Many in our field define the output of maintenance operations in terms of "reliability, availability and maintainability." Why, though, can't we simply say that the output of maintenance should be to improve the value of the organization. But, how to define value? Let's use that universal KPI favored by senior executives: ROI (Return On Investment). In other words, if it does not add value, don't do it.
This article focuses on this type of approach in resolving some common maintenance issues. Using logic, statistics and well-accepted techniques, we can improve maintenance decision-making. The result is better selection of maintenance tactics, improved equipment reliability and increased company value.
Silos, silos, silos
RCM (Reliability Centered Maintenance), CMMS (Computerized Maintenance Management Systems), EAMs (Enterprise Asset Management systems) and CM (Condition Monitoring) have been used for many years to help select and implement maintenance tactics. But, all have flaws that inhibit their effective use; here are some of these drawbacks—plus suggestions for remedies.
RCM pays little attention to historical data and is often seen as competitive to the main historical data source (the CMMS). Any objective view, though, sees them as complementary to each other. How, for example, to better track the occurrence frequency of RCM failure modes than on a CMMS work order? And how better to start RCM analysis than by examining failure modes that have actually occurred? The resolution lies in linking the RCM and CMMS databases.
Fig. 1. A maintenance manager should receive this type of simple failure cost report every month.

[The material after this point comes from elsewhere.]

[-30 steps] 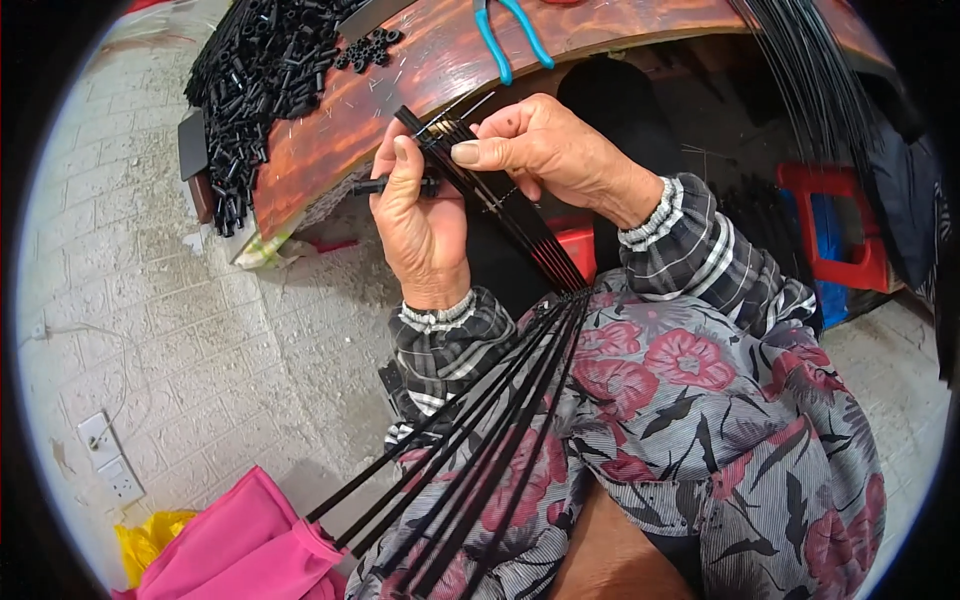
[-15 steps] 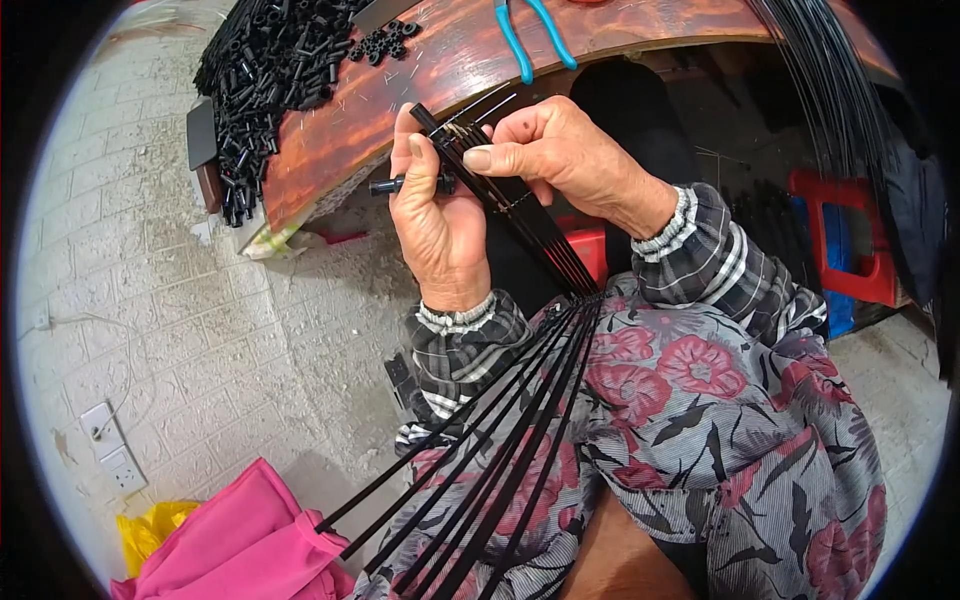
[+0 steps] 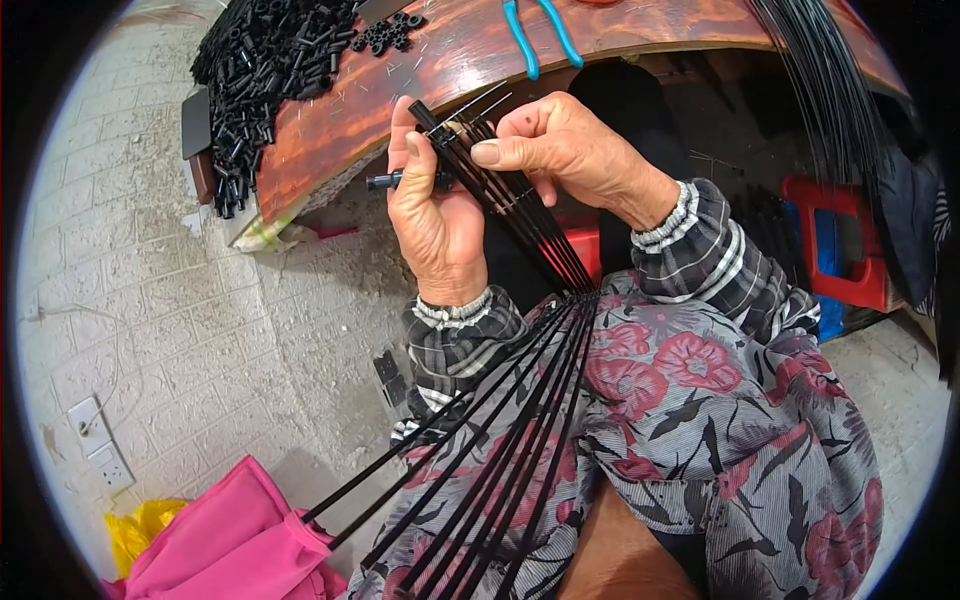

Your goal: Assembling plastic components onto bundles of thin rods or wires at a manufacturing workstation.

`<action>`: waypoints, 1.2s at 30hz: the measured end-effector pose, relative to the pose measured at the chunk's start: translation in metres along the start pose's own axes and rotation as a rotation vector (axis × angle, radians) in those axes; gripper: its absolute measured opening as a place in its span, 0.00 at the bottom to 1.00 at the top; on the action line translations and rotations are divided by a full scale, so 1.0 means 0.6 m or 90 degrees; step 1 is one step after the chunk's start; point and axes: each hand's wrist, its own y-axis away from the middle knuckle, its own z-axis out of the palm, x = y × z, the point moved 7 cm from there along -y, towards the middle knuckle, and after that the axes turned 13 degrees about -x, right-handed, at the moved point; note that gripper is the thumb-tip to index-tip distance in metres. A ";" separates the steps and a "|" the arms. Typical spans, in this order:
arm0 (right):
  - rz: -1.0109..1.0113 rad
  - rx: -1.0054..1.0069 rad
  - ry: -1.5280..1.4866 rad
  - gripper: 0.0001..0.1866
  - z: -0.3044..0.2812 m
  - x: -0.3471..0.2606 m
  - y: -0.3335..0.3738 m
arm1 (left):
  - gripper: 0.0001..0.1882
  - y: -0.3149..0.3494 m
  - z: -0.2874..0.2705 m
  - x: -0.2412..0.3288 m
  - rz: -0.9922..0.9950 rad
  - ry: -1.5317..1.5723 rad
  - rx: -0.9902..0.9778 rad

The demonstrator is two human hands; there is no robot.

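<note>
A black umbrella frame [image 3: 535, 232] of thin ribs slants from my hands down to my lap, where its long ribs fan out over a floral cloth [image 3: 690, 390]. My left hand [image 3: 445, 240] is closed round the frame's upper end, thumb raised beside a thick black shaft tip [image 3: 422, 115]. A short black plastic tube [image 3: 383, 182] sticks out on the left side of that palm. My right hand [image 3: 580, 150] pinches the rib ends near the top, thumb against forefinger. Two thin metal wires [image 3: 490, 100] jut out between the hands; what they attach to is hidden.
A heap of black plastic tubes [image 3: 260, 90] and small black rings [image 3: 388, 32] lie on the wooden table [image 3: 400, 80]. Blue-handled pliers [image 3: 540, 40] rest at its edge. Black rods [image 3: 830, 90] hang at right above a red stool [image 3: 845, 245]. Pink cloth [image 3: 230, 540] lies lower left.
My right thumb and fingers have shifted slightly along the rib ends, and the ribs under them look a little more spread. The left hand keeps its hold.
</note>
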 end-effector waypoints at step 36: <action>-0.033 -0.047 0.023 0.26 0.007 -0.007 -0.007 | 0.29 0.007 0.004 -0.012 -0.017 0.056 -0.049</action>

- An RCM reality is that failure modes (FMs) are not comprehensive; they're dependent on "what if" scenarios applied by RCM analysts. Studies show that the gap between the FMs predicted and those actually observed can be huge. Resolving this situation requires enhancing the RCM database by adding actual maintenance experience, as it happens, from the CMMS.
- Most failure analysis predicts the future by looking backwards (i.e. at the CMMS history). This approach, however, typically omits, for example, the RCM concept of potential failures (PFs). There are two reasons for this. First, the CMMS does not allow for such data to be collected. Second, the technicians are not trained to recognize actual PFs. Solving this problem calls for minor modifications to the CMMS work order process and a modicum of training at the proverbial coal face (i.e. for those working in day-to-day maintenance operations).
- CM data should prompt intelligent decision-making. Three steps are involved. First, collect the right data (and stop collecting the wrong data). Second, do the right analysis. Third, use the data for making the right decision. In our experience, upwards of 70% of the data has no predictive ability and, of course, key data is missing. A critical point in resolution of the problem is that CM data must relate to the failure mode; the question is how to demonstrate this.
No one questions the need to predict failures.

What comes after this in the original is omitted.